Lactose, or milk sugar, has already been referred to under the head of Milk. It is isomeric with cane sugar, possesses a dextro-rotary power (58°·2), and undergoes fermentation when mixed with yeast, and reduces alkaline copper solutions, but in a different degree from glucose.
Many of the substances frequently enumerated as being used to adulterate sugar are at present very seldom employed. The usual list includes “glucose” (often meaning invert sugar), sand, flour, chalk, terra alba, etc. Loaf sugar is almost invariably pure, although its colour is sometimes improved by the addition of small proportions of various blue pigments, such as ultramarine, indigo, and Prussian blue. The presence of ultramarine was detected in about 73 per cent. of the samples of granulated sugar tested in 1881 by the New York State Board of Health. Tin salts[55] are also occasionally employed in the bleaching of sugar and syrups. Granulated sugar is asserted to be sometimes mixed with grape sugar, and powdered sugar has been found adulterated with flour and terra alba; but the varieties which are most exposed to admixture are the low grades of yellow and brown sugar, in which, however, several per cent. of invert sugar are normally present. Sand, gravel, and mites form a rather common contamination of raw sugar. From the year 1876 to 1881, 310 samples of commercial sugar were examined by the public health authorities of Canada, of which number 24 were reported as containing glucose, and 11 as of doubtful purity. Of 38 samples of brown sugar recently analysed by Dr. Charles Smart, of the National Board of Health, 9 were adulterated with glucose.

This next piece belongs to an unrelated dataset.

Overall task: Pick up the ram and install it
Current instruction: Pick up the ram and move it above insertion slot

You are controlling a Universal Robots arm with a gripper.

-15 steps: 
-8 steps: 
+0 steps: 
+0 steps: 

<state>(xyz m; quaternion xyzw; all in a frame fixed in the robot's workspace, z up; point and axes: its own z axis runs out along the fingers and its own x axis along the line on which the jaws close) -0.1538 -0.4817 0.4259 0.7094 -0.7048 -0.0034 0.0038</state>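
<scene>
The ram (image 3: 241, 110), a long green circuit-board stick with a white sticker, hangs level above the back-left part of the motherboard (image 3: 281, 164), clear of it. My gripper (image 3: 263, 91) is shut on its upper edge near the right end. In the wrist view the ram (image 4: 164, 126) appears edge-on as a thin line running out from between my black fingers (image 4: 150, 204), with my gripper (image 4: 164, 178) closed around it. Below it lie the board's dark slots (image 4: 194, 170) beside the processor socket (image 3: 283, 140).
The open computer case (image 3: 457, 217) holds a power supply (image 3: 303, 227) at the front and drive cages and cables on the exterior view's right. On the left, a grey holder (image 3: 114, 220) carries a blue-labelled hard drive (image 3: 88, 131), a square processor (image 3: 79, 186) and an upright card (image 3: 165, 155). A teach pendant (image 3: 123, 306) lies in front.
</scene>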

From the investigations of A. L. Colby, Analyst to the New York State Board of Health, it was found that of the 116 samples examined, the white sugars were practically pure; whereas, of 67 samples of brown sugar, 4 contained glucose. Of 16 specimens of brown sugar, tested by a commission appointed by the National Academy of Sciences in 1883, 4 contained about 30 per cent. of this body.[56] Many varieties of sugar-house syrups, and the various forms of confectionery, are very extensively adulterated with artificial glucose.

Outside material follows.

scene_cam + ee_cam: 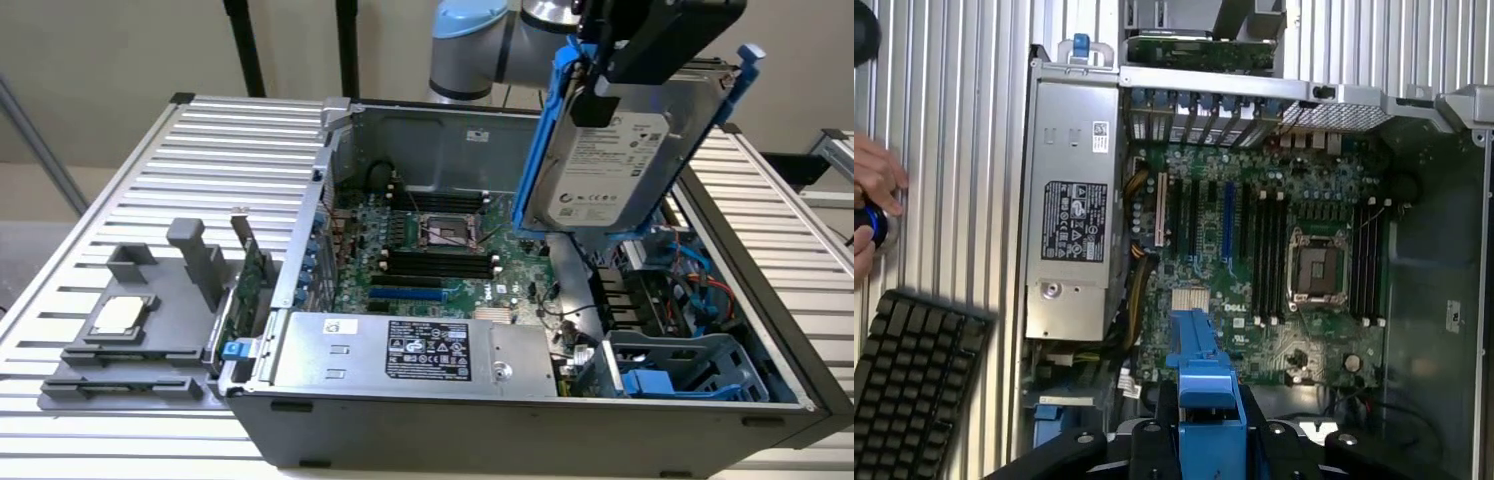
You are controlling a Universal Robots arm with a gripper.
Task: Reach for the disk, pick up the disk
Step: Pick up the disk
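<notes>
Both steps look done from where I stand: the gripper (617, 72) is clenched on the disk (617, 165), gripping its blue carrier rail (1206, 385), and the drive hangs tilted in the air, well clear above the open computer case (534, 420) and its motherboard (427, 250). Nearby, a person's hand (874, 200) rests beside a keyboard (914, 380).

The gripper (617, 75) is hanging high over the open computer case, jaws clamping the disk (614, 165).
</notes>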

The average sugar-house syrup has the following composition:—
| Per cent. | |
| Water | 16 |
| Crystallisable sugar | 36 |
| Invert sugar | 34 |
| Gum, pectose, etc. | 10 |
| Ash | 4 |
Dr. W. H. Pitt, in the Second Annual Report of the New York State Board of Health, gives the following analysis of grocers’ mixed glucose syrup, and of confectioners’ glucose:—
American Grape Sugar Co.’s Syrup.
| Per cent. | |
| Ash | 0·820 |
| Water | 18·857 |
| Dextrine | 34·667 |
| Cane syrup | 7·805 |
| Glucose | 37·851 |
| 100·000 |
Confectioners’ Glucose.
| Per cent. | |
| Ash | 0·431 |
| Water | 15·762 |
| Dextrine | 41·614 |
| Glucose | 42·193 |
| 100·000 |
It is stated that a large proportion of the American maple syrup and maple sugar found on the market, consists of raw sugar, flavoured with the essential oil of hickory-bark, for the manufacture of which letters patent have been granted.